**Problem to solve**
Exactly as written, copy the lines of the data below from the first through the one containing "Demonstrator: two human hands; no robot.".

**Dataset**

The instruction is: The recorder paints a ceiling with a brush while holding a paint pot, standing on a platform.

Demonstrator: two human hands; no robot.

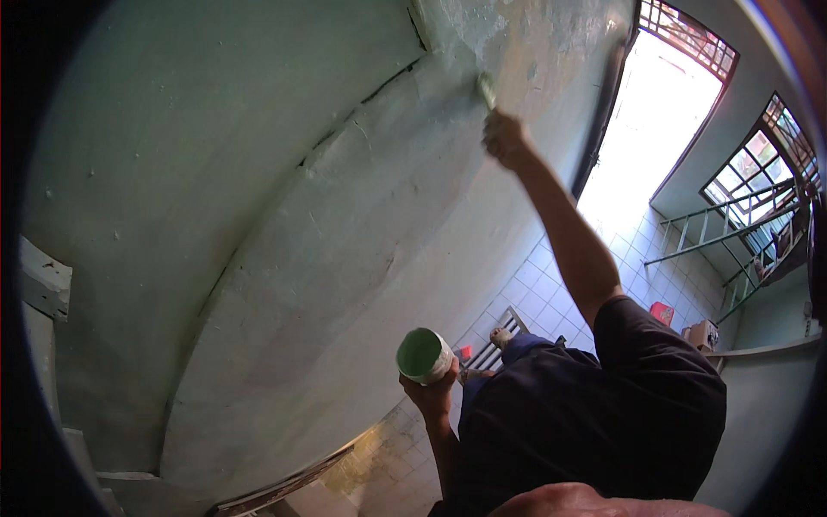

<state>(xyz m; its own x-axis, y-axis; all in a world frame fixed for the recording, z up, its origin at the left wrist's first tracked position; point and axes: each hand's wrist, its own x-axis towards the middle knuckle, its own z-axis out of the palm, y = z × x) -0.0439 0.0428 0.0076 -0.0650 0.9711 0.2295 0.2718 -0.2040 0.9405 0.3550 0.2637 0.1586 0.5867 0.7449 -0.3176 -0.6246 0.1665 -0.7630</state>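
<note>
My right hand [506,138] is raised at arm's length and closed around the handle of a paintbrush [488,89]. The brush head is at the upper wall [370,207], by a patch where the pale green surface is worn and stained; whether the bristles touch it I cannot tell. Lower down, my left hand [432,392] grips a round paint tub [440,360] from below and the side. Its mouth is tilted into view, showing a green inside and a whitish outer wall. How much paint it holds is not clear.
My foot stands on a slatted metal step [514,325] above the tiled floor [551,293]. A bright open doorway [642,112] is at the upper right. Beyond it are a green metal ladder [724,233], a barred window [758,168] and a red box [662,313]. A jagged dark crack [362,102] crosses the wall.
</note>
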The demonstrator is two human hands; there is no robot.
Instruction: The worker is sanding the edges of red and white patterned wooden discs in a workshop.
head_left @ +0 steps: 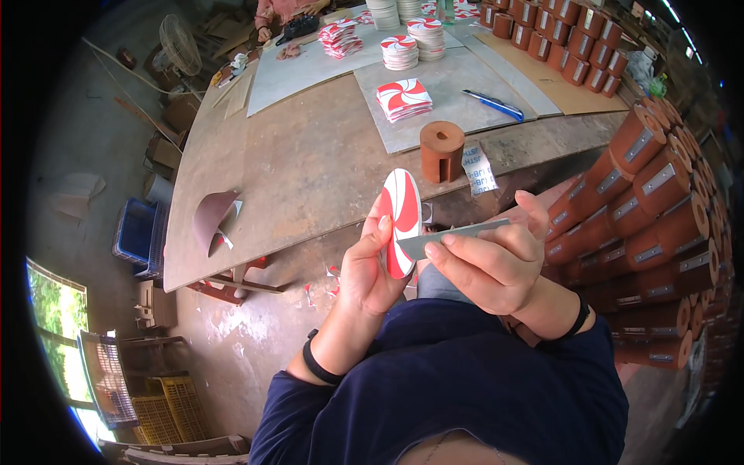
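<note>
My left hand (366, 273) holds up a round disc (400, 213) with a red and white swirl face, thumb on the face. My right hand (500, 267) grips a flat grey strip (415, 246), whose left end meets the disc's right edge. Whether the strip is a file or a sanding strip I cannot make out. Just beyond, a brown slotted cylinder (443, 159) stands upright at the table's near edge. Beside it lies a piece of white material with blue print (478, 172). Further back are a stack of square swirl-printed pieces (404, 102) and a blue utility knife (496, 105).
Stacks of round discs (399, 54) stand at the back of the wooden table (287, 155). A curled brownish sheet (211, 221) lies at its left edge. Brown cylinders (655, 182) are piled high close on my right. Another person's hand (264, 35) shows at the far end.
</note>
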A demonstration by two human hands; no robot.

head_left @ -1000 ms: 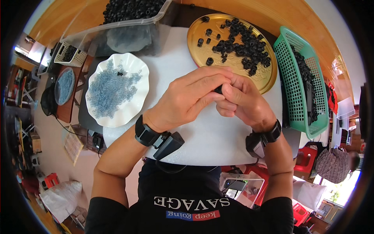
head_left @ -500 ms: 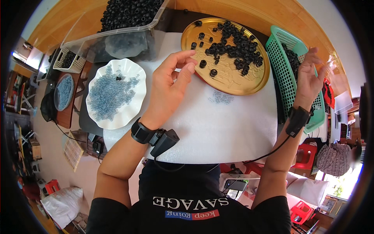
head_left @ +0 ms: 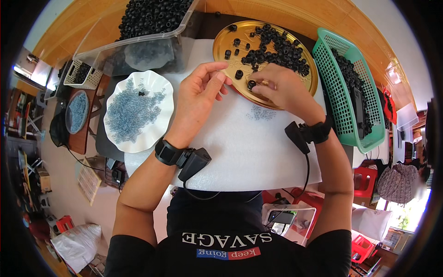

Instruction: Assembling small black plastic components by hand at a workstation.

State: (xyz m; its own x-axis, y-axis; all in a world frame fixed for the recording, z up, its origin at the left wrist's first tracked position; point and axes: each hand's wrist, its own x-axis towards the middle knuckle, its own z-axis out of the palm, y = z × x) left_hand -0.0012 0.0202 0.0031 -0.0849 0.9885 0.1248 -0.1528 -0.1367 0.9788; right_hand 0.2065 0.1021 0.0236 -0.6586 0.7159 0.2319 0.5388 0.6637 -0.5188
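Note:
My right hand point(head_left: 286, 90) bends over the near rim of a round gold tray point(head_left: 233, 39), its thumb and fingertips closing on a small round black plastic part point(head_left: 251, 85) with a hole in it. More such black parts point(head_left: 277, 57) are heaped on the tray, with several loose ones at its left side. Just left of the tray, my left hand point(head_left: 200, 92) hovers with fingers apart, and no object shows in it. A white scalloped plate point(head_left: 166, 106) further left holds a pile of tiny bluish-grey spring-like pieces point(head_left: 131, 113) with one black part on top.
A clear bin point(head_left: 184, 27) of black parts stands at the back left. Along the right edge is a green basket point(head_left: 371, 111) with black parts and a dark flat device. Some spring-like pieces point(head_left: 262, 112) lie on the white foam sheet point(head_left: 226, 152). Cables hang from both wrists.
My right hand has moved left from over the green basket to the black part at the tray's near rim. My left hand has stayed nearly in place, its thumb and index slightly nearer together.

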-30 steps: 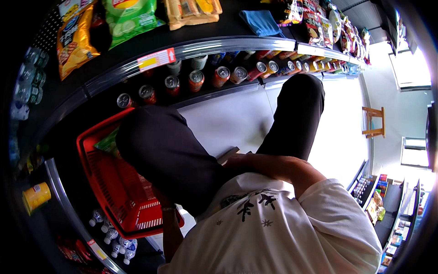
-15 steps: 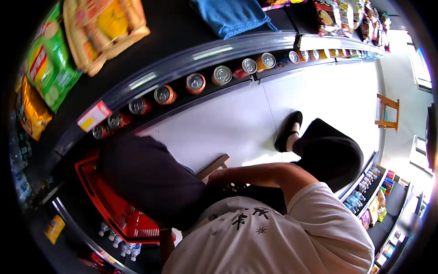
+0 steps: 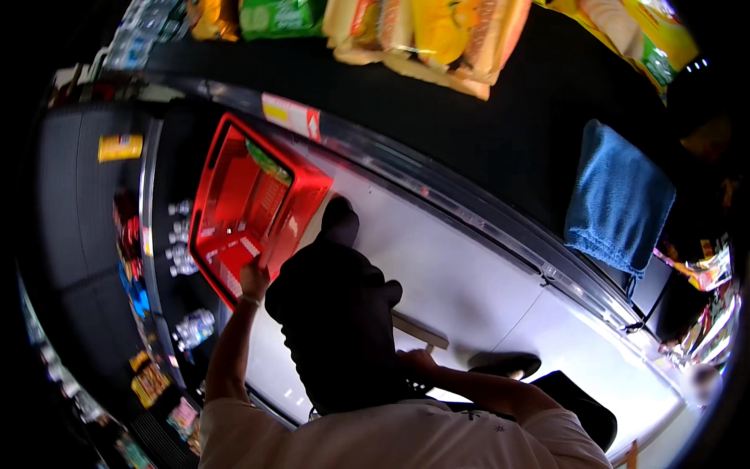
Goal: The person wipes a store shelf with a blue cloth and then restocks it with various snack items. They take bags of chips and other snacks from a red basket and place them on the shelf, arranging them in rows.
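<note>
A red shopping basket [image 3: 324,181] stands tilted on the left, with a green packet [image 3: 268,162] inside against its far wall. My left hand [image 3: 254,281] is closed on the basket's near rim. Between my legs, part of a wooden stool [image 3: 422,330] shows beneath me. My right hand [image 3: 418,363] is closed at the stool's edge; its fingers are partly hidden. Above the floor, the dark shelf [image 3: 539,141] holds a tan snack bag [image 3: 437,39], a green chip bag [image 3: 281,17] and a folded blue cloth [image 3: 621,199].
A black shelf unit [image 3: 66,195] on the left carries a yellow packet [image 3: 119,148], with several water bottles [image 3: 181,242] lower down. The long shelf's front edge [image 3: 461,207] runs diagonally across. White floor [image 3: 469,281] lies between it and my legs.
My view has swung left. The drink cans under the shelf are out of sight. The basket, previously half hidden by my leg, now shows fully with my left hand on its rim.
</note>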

**Output**
The instruction is: The recorder paints a ceiling with a brush while holding a paint pot, standing on a platform.

Demonstrator: two human hands; no robot.

Nothing remains to be added to the answer.